How do you think all those shows get made anyway?
June 30, 1999
When I was a kid, I had many dreams, the greatest of which was to one day sit in a real-live studio audience for the taping of a popular TV show.
Okay, that’s not altogether true. I really dreamed of having spider-like senses, playing for the Washington Redskins and dating Samantha Micelli.
I did, however, think it would be kind of neat to be in the same room with Bob Barker or Maury Povich. Little did I know that I wouldn’t even need a college degree to accomplish this goal. In fact, I’ve spent the last several weeks making a living out of it.
When my internship fell through after seven days, I was still several thousand miles from home and in need of something to keep me busy for the summer.
So I thought, “Hey, I’ll be an actor. There can’t be too much competition there.”
After countless hours of formal training (I read a 47-page pamphlet called “Acting for the Uneducated”) and tons of shameless self-promotion (I paid some casting agency 20 bucks to put my picture on file), I started getting work almost immediately.
While my early roles probably won’t win me any Emmys, they’ve managed to make me well in excess of 25 dollars a day and have offered invaluable experience.
You see, I’m currently employed as a professional studio audience.
Okay, I’m not the whole audience. I’m a professional member of a studio audience. That’s right — TV shows pay me real American dollars to sit and watch a couple episodes each day. In fact, if you consider the free food and soft drinks, I probably make close to minimum wage for the time I spend on the lot.
As a professional studio audience member, I’ve learned a great deal about Hollywood, and I have several trade secrets to share with you, “the Uneducated.”
The next time you spend 30 minutes of your life watching Jenny Jones, pay close attention to her audience and realize these two important facts:
First of all, the studio is full for a reason. There are 10 million people living in Los Angeles county, but only about 10 to 15 of them really want to see Jenny live and in person. The other 80 audience members are just like me — true professionals in the field.
Second, take a close look at the first several rows of the audience.

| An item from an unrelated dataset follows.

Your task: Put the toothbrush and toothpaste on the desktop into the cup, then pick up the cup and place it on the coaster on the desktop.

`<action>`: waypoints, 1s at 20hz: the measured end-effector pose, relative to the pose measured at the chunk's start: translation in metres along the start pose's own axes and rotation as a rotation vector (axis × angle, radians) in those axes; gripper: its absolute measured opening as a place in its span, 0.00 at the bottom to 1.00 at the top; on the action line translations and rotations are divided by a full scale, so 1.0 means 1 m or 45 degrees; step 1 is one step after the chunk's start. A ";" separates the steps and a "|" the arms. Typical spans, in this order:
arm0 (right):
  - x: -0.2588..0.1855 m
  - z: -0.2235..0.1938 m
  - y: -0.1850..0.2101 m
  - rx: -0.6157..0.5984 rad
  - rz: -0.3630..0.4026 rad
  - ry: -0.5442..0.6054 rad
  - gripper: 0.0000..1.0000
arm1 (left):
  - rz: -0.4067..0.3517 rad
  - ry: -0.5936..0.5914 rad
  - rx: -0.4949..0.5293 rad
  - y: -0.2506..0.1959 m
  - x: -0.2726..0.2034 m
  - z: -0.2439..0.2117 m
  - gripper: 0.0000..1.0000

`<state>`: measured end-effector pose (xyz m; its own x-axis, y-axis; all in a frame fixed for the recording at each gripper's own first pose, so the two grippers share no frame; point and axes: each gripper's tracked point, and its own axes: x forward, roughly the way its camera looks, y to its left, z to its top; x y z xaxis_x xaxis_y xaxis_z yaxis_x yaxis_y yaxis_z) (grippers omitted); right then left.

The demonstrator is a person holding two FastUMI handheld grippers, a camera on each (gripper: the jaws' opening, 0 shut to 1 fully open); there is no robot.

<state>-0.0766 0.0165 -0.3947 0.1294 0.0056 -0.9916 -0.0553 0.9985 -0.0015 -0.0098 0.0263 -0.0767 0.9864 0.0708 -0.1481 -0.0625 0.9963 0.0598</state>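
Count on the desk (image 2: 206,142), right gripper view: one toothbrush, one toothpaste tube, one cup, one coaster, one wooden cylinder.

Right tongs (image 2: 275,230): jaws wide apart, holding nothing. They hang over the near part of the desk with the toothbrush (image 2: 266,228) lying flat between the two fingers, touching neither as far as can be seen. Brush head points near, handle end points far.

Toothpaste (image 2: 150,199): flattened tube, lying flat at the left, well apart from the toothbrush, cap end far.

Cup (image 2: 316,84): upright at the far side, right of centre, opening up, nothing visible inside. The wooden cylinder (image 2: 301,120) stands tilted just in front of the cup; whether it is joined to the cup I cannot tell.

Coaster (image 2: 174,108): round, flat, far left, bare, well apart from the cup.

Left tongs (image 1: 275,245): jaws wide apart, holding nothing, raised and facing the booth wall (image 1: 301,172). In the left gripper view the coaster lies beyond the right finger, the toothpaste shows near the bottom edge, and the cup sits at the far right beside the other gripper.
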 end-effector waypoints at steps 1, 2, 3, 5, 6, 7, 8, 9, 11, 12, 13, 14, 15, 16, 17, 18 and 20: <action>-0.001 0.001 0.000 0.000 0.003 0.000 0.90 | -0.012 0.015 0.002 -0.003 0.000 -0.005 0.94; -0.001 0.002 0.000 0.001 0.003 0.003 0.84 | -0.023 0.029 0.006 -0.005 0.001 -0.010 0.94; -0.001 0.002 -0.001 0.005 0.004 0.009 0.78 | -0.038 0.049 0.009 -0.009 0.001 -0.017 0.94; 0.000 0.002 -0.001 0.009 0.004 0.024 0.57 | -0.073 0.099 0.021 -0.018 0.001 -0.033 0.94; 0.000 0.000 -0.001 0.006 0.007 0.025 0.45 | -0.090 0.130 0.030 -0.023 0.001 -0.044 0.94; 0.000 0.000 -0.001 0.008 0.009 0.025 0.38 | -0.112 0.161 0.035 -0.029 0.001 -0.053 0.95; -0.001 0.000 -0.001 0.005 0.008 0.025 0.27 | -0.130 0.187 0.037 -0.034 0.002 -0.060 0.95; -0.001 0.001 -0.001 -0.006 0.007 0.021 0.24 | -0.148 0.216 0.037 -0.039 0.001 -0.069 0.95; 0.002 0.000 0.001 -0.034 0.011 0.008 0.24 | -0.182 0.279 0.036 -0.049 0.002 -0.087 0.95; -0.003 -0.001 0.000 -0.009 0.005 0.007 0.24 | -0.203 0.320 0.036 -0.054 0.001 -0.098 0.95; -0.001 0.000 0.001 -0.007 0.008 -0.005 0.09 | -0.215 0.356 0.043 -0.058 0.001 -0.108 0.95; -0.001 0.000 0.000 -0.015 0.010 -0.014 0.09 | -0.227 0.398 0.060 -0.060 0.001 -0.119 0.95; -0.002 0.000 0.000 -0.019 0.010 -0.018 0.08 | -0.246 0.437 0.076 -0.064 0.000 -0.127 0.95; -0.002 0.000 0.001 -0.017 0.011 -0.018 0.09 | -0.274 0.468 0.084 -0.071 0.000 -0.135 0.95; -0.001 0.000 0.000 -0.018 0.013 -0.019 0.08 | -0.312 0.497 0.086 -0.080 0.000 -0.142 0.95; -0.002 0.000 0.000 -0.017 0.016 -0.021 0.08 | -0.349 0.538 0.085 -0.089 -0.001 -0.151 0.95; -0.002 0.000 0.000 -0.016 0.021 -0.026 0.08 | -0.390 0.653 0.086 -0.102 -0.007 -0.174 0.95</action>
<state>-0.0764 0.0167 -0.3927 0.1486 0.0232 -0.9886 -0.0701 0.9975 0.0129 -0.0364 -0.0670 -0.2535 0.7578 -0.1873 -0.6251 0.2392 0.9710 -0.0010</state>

Do you think strikingly attractive and sharply-dressed men and women in their 20s and 30s really can’t find anything better to do on a Thursday afternoon than watch Geraldo?
Even more important to the production company than filling the studio is placing the most appealing audience members right in front of the camera.

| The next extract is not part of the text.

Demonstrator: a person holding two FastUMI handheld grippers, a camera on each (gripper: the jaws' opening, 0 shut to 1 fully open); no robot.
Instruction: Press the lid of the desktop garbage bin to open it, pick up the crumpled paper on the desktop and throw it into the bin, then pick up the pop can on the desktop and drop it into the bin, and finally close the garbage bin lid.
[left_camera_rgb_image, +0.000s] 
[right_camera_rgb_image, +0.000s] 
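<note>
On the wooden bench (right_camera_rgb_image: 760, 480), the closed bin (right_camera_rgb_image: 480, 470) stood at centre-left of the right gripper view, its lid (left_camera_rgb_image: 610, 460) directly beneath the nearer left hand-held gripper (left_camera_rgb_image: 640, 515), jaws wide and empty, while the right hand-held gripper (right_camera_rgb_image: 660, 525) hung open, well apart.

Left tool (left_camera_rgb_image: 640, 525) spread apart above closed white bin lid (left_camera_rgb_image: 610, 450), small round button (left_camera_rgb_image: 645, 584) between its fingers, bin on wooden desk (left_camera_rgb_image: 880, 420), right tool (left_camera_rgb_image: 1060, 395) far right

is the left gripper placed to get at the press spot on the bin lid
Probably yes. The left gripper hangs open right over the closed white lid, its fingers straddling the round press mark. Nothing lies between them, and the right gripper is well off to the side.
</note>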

This means that when your grandmother and her knitting circle vacation in Burbank and decide to spend an afternoon with Montel, they’re gonna get stuck in back, and some bastard like me is gonna get paid 25 bucks to watch a show I don’t care about from the front row.
And you thought this was a city of glitz and glamour. The truth is, there is really only one positive I’ve pulled from this experience (besides 25 bucks a day).
Instead of losing faith in humanity every time one of Oprah’s audience members opens their mouth, or the collective crowd cheers for the bad guys, you can narrow the focus of your disgust and outrage. You can just blame me and my assorted studio audience freakies.
Several of my cohorts are homeless people who have taken to “making ends meet” by watching Rosie O’Donnell every day.
Others are serious actors and actresses whose careers plateaued a little earlier than they might have liked. Still others are in it for the integrity of the job, actually refusing their checks at the end of the day if the material was particularly emotional or inspiring.
It’s truly beautiful how this city works.
Last week, I made $100 on “Leeza” and Comedy Central’s “Win Ben Stein’s Money.”
This week, I’m slated for “The Roseanne Show” and MTV’s “The Blame Game.”
Next week, who knows? Maybe I’ll be featured in the next Star Wars movie.
I’m clearly on the fast track to fame and fortune.
Ron DeMarse is a senior in liberal studies from Muscatine. Donations for the “Bring Ron Home Fund” can be sent to the Daily, 108 Hamilton Hall, Ames, IA 50013.